▶ _Problem_:
Each line in the records that mentions the word "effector" needs to be listed.

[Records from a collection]
-*-*-
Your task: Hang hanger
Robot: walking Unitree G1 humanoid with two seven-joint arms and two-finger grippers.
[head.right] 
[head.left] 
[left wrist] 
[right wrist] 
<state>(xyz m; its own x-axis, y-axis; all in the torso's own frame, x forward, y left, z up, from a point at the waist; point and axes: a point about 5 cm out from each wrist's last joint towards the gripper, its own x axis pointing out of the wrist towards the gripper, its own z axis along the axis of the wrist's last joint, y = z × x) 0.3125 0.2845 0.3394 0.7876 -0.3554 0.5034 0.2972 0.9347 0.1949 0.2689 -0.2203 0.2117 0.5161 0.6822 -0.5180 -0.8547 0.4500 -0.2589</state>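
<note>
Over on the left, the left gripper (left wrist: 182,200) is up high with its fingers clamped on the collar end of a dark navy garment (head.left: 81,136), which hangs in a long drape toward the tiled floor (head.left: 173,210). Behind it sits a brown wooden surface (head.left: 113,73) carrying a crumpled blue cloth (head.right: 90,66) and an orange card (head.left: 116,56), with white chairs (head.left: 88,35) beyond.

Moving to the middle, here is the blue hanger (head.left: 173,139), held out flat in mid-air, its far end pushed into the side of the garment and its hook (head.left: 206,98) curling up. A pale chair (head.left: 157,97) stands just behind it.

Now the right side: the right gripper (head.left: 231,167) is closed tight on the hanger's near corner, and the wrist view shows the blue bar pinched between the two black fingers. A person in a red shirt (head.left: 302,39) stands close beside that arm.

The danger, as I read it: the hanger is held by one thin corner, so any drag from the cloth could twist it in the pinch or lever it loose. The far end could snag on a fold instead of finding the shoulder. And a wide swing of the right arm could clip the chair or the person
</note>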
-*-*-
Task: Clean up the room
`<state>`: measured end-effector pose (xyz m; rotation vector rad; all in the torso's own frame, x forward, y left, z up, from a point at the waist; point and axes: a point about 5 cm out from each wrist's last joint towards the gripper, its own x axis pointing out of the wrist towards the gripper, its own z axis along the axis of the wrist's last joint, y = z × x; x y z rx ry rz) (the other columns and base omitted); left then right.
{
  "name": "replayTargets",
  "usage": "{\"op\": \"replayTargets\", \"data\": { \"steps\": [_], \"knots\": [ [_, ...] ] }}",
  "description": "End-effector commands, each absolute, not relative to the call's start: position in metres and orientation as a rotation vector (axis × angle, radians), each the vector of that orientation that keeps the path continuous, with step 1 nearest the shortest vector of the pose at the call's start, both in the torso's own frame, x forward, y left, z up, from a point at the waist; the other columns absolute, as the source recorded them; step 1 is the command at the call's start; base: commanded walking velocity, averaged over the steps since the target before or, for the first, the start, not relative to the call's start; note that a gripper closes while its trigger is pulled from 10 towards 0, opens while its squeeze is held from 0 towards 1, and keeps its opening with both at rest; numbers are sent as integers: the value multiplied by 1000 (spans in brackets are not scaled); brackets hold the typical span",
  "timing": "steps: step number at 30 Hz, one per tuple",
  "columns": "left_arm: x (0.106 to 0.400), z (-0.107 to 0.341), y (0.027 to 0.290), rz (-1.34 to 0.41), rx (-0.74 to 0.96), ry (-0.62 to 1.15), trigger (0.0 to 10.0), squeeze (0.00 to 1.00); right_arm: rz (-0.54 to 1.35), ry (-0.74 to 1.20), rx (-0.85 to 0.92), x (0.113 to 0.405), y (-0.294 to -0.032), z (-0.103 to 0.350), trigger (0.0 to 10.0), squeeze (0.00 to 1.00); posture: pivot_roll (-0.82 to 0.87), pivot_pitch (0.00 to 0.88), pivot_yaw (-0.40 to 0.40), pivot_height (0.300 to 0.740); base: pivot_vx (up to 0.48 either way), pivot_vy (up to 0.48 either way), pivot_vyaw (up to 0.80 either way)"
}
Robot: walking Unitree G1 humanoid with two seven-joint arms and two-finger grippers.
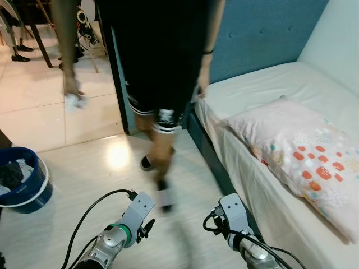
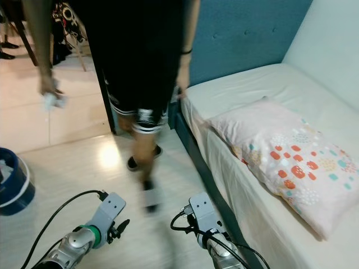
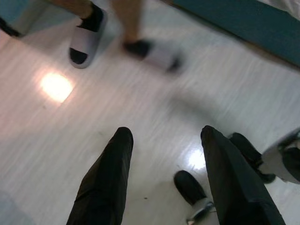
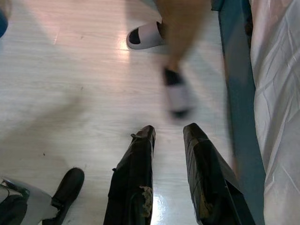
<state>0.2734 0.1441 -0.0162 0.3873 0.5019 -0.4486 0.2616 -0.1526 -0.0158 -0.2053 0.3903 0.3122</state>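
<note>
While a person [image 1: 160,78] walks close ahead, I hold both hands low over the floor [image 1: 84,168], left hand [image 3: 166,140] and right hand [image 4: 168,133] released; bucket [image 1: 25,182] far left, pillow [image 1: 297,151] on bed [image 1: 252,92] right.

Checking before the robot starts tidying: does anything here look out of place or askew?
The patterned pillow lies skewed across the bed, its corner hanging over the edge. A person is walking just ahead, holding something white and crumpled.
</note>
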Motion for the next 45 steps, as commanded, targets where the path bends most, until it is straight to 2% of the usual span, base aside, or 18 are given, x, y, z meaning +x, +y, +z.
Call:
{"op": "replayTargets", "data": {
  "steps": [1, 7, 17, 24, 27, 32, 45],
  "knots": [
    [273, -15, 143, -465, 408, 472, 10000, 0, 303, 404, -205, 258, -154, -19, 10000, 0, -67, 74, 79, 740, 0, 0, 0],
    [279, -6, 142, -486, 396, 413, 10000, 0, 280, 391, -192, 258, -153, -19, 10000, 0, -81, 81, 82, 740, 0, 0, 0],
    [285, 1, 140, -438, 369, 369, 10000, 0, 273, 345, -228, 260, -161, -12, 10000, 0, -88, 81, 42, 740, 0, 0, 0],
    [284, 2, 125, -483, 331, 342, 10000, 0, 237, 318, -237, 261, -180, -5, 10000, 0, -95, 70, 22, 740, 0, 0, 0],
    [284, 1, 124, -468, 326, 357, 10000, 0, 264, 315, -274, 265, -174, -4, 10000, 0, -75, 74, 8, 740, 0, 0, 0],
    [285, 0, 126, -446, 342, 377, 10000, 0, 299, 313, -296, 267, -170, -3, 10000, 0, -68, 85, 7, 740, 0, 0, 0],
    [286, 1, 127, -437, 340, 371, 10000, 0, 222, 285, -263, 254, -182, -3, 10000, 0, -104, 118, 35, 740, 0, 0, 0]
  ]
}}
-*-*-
▶ _Result of this exercise_:
`<state>`: measured end-effector pose (xyz m; rotation vector rad; all in the torso's own frame, x forward, y left, z up, from a point at the waist; point and axes: a point about 5 cm out from each wrist's last joint towards the gripper, its own x axis pointing out of the wrist towards the gripper, its own z axis along the axis of the wrist's last joint, y = z × x; x y z rx ry rz) (the other columns and base omitted); left then right.
  "description": "End-effector commands, each absolute, not relative to the call's start: position in metres and orientation as a rotation vector (axis × angle, radians), each the vector of that orientation that keeps the path continuous, with step 1 nearest the shortest vector of the pose at the call's start, both in the torso's own frame, x forward, y left, z up, from a point at the waist; the other columns absolute, as the source recorded them; step 1 is the command at the call's start; base: commanded walking velocity, averaged over the steps since the target before or, for the first, the start, not relative to the call's start; note that a gripper closes while its trigger is pulled from 10 towards 0, opens while its squeeze is held from 0 towards 1, and keeps its opening with both at rest; numbers are sent as integers: the value multiplied by 1000 (spans in brackets are not scaled); brackets hold the typical span",

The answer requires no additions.